Task brief ▸
Write out again, word for word, the lines below from the line that holds "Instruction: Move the" through the line that holds "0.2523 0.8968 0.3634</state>", omitting pictures.

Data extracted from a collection

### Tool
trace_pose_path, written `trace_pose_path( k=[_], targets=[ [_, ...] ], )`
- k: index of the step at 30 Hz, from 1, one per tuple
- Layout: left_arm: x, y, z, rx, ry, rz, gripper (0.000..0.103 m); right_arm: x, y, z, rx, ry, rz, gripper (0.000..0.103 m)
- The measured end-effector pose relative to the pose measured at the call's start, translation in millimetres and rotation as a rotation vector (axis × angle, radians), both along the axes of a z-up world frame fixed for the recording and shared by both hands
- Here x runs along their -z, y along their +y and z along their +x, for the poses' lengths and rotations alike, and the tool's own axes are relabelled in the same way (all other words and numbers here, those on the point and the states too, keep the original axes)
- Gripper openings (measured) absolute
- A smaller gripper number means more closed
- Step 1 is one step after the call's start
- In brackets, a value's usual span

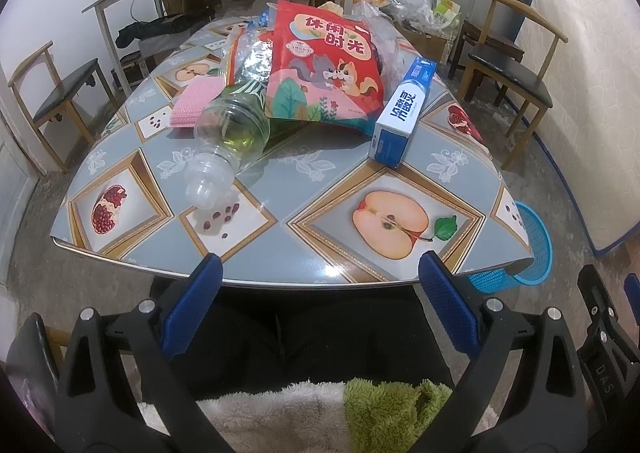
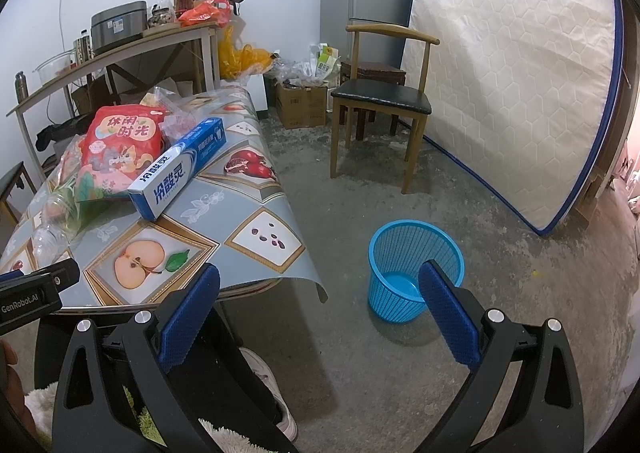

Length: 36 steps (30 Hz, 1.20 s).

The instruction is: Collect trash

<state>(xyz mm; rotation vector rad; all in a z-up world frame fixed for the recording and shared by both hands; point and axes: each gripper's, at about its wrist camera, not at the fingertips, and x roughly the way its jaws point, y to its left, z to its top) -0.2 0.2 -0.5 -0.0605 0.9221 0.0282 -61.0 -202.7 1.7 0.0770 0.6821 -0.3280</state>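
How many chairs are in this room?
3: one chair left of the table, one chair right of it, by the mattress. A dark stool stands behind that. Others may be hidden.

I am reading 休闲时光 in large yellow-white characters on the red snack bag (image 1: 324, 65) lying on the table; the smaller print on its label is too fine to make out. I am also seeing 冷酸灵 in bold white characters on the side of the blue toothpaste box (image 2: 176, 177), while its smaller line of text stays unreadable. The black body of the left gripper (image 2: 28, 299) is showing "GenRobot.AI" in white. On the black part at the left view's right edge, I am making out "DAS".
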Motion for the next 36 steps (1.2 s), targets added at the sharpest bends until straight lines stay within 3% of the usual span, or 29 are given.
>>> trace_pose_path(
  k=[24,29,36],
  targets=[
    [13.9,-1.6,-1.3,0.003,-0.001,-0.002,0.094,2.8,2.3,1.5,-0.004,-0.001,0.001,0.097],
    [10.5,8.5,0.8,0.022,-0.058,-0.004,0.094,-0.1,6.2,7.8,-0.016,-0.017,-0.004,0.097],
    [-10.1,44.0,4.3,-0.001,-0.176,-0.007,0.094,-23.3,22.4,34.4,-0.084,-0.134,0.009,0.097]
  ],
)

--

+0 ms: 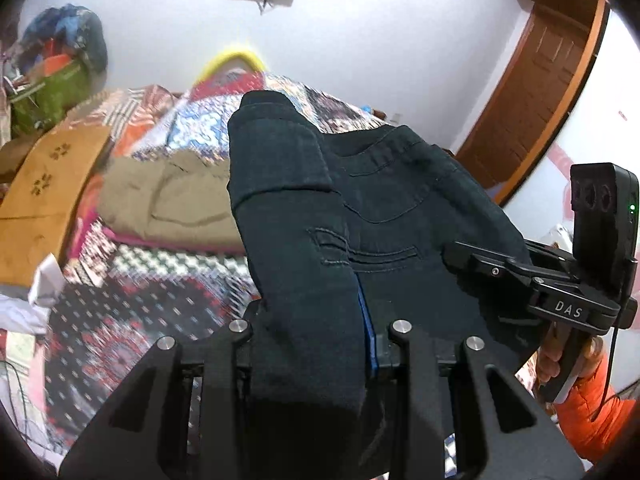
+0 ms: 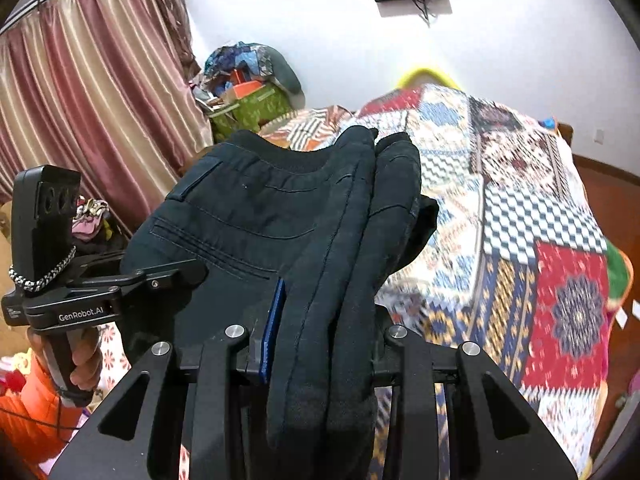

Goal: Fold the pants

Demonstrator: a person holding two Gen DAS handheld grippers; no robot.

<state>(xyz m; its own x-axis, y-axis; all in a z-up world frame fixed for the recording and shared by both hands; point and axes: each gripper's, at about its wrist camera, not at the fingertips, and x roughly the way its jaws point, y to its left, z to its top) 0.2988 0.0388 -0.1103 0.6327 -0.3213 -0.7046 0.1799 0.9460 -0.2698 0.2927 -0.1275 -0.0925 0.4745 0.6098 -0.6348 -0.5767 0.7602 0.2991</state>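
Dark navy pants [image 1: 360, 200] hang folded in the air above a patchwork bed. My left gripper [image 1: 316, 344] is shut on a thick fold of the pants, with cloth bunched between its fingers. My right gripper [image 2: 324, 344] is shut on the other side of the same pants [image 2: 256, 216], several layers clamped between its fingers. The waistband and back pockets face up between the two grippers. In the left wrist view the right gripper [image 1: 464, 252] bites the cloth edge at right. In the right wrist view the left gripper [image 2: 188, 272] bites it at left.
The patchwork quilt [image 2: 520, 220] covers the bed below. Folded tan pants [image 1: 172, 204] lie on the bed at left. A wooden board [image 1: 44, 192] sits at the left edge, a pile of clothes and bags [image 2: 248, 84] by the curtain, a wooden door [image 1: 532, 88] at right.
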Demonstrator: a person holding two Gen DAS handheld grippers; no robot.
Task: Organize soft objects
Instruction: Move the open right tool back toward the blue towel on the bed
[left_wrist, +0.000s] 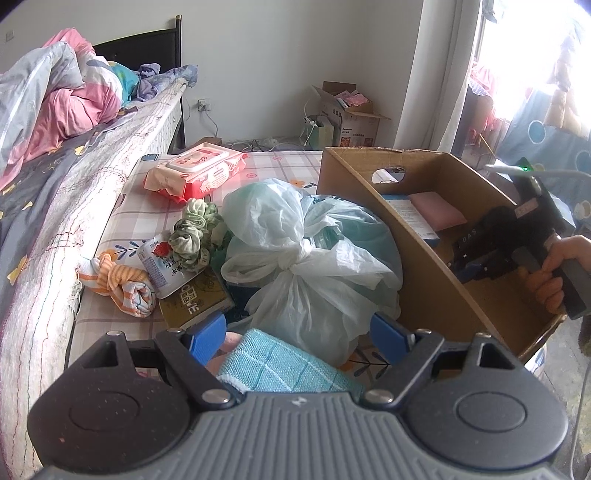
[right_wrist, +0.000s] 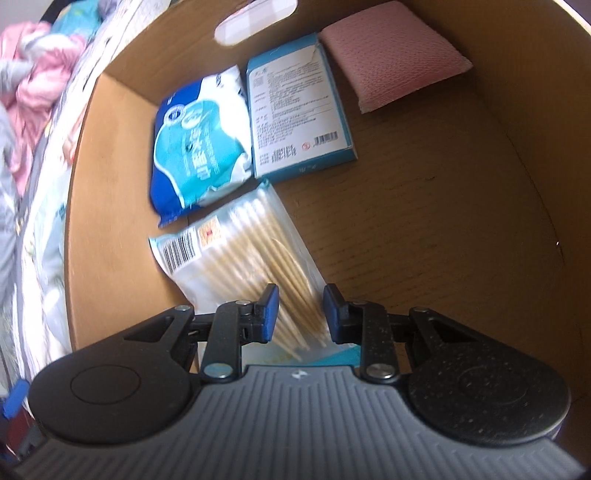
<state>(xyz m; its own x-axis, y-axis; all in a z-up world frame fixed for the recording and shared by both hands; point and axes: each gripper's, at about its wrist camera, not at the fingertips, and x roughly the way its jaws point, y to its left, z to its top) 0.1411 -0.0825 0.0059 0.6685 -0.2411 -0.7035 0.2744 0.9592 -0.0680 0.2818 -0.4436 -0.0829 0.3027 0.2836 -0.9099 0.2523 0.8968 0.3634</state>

Result below ▸
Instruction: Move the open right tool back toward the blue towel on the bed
[left_wrist, +0.000s] 
[right_wrist, +0.000s] 
<state>(xyz m; its own x-axis, y-axis; all in a z-up world frame fixed for the recording and shared by both hands; point and axes: each gripper's, at about its wrist camera, not at the fingertips, and x roughly the way its jaws point, y to its left, z to its top) 0.1411 -0.0825 0.0059 0.6685 -0.2411 -0.7035 0.2744 0.9592 -0.0680 0.2818 -0.4436 -0.0829 0.3027 0.2836 -0.9099 0.2523 0.8968 0.3634</state>

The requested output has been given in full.